If you were flipping channels around 1 a.m. in the late ’90s, you most certainly recall the infomercials starring “Miss Cleo,” your favorite Black psychic friend. “Call me now,” she bellowed the clever catchphrase in a heavy Jamaican accent as a 1-800 number for viewers to dial would linger on screen.
“I would even throw in people’s comfort level with ‘Miss Cleo’ because it was an idea of how someone can align with the wisdom of Black women,” he continued. “And not just Black women, but Black Caribbean women.”
Sebro added: “When she’s talking to people, she’s making them feel like [she’s] one of their homegirls. It really became a point that that’s their Black friend. I always saw it to a point that it’s like people wanted to be invested in a culture or a space where they can believe that they’re part of something.”
The film features marginally interesting interviews with those who claim to have known her best, other psychic readers, Black peers from back when she was known as the actress Youree Dell Harris from California and celebrity commentators. But it ultimately sparks a shallow conversation around both her and her celebrity.
“Call Me Miss Cleo” barely confronts the complexities around the fact that she actively participated in a racist system that also exploited her — plus, most notably, how she continued to use a Jamaican accent throughout the rest of her life. Instead, it exclusively presents her as a victim, with little space for nuance.
The documentary also refuses to contend with the fact that those that Harris personally aligned herself with, at least the ones interviewed in the documentary, are exclusively white and fail to acknowledge the way their whiteness afforded them a right to be obtuse about an obvious gimmick.
And how much accountability should Harris, as a hired media personality, have had then? To her account detailed in the documentary, the Psychic Readers Network owners, unsurprisingly two white men in Florida who profited off her, also had something to do with affecting a heavier accent and leaning even more into a stereotype of an image she had already created.
Smith-Shomade adds that how audiences engaged with the idea of “Miss Cleo” and other infomercials like the Psychic Readers during the ’90s is not unlike how viewers contend with what they see on reality television today. There’s active participation in a hoax that has vague or no proximity to the truth.
Multiple truths in this story underscore how many things had to come together during this time in history to make a figure like “Miss Cleo” thrive for as long as she did. There’s the racism of it all, the exploitation and perpetuation, audiences’ growing inability to discern reality through televised images, as well as the increasing power of TV as a medium.
Infomercials, including previous psychic hotlines, had already been gaining popularity among viewers, many of whom felt alone and anxious during that time of night. This was long after former President Ronald Reagan had been a driving force in dismantling mental health care throughout the country, effectively perpetuating a stigma around it.
So, TV had taken on an uneasy role of providing people with a comfort that they might have been lacking in their own lives and during an hour when they felt most alone or vulnerable. The medium no longer had a specific time when content would turn into white noise or a blank screen. It was continuous and fit for frivolous entertainment like infomercials.
“It really was this idea of how to make people into citizens of a particular area because [of] the way media’s controlled by certain power forces; the news we see, etc.,” he said. “So with that being the case, they also control how people think.”
Part of that is taking advantage of the decidedly unscheduled hours of original TV programming and filling it with infomercials that perhaps tapped into the psyche of a person who was still awake. As Sebro recalled, that concept began with physical products like lotions and jewelry sold on infomercials and morphed into something like Psychic Readers Network and “Miss Cleo.”
“Really, this is the selling of a product in a sense as well,” Sebro said. “You’re selling maybe mental health or therapy, selling someone who can tell you about your future when you’re contemplating at 1 a.m. about anything.”
This shouldn’t sound like an unfamiliar concept.

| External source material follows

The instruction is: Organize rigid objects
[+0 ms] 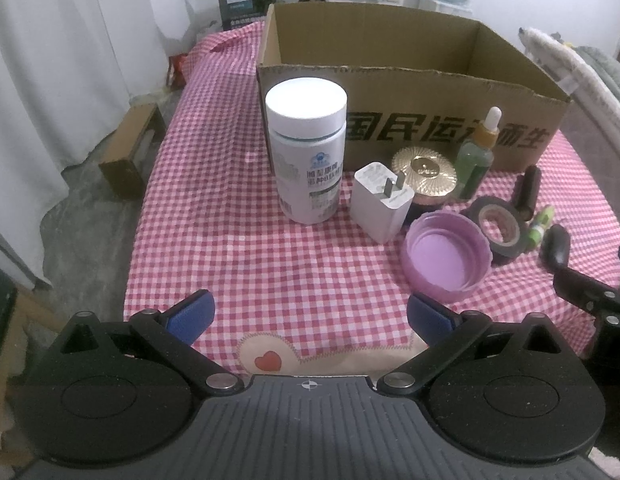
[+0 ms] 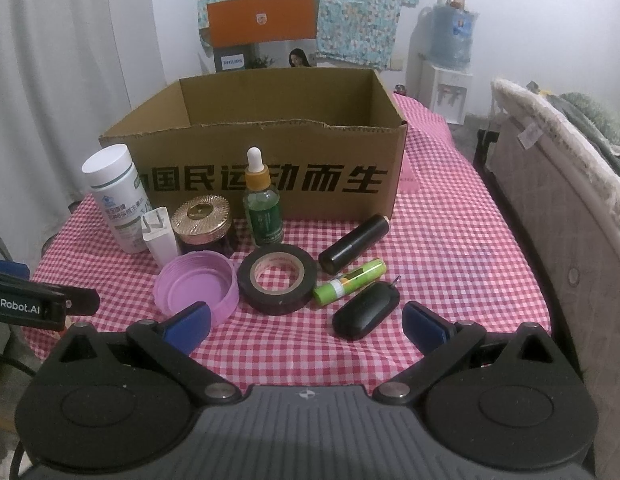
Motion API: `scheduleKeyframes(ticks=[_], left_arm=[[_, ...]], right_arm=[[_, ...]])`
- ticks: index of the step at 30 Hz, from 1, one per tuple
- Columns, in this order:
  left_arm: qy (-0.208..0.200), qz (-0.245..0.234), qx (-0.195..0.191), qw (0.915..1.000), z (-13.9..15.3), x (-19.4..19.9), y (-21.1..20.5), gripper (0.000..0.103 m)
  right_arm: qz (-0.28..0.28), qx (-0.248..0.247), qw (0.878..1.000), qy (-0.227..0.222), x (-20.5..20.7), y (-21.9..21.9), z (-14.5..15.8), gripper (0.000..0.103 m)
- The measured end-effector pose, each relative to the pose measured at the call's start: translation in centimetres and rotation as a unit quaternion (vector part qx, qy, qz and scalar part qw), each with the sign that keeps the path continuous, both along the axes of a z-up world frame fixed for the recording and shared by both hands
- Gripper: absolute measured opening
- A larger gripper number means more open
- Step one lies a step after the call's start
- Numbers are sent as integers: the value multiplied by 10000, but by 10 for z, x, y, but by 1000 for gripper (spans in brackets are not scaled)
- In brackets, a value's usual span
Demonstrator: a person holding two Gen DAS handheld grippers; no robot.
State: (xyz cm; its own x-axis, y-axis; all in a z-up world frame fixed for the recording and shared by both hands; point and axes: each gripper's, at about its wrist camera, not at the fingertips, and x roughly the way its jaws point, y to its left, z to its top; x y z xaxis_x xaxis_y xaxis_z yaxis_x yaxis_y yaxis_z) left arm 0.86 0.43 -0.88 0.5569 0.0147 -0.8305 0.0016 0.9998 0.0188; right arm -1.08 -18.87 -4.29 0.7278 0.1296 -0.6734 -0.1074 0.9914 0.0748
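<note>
we find the left claw [image 1: 310, 316] low over the near edge of the tabletop [image 1: 237, 248], its blue-padded jaws spread wide with nothing between them. the right claw [image 2: 305, 326] sits the same way, jaws wide and empty, with the black key fob [image 2: 366, 312] lying just ahead of its right pad.

the things to be sorted stand in a cluster on the red checked cloth in front of the open cardboard box [image 2: 269, 160]. we note a white supplement bottle [image 1: 305, 148] upright at the left, just before the box wall. beside it stands a white charger plug [image 1: 380, 206], prongs up. behind the plug sits a gold-lidded jar [image 2: 201, 228], and next to that a green dropper bottle [image 2: 261, 204], upright, close against the box front. nearer the claws lies a purple cap [image 2: 195, 286], open side up, touching or almost touching a black tape roll [image 2: 275, 278] lying flat. a black tube [image 2: 352, 244] lies on its side to the right of the roll, and a green battery [image 2: 350, 282] lies between the tube and the key fob.

we cannot see the floor of the box from either view.
</note>
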Motion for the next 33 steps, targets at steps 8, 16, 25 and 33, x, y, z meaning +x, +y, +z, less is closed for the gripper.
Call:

We saw and continue to see relevant examples of this on reality TV today and back when the medium progressed to tawdry talk shows like “The Jerry Springer Show,” which also had a very lucrative interactive component. Especially for people who were stuck with their thoughts, that was everything.
But, most crucially, it involves holding several aspects accountable for uncomfortable truths that, even today, are still avoided. We didn’t have the wherewithal to contend with these facts back in the ’90s. And even though we do now, we often still don’t.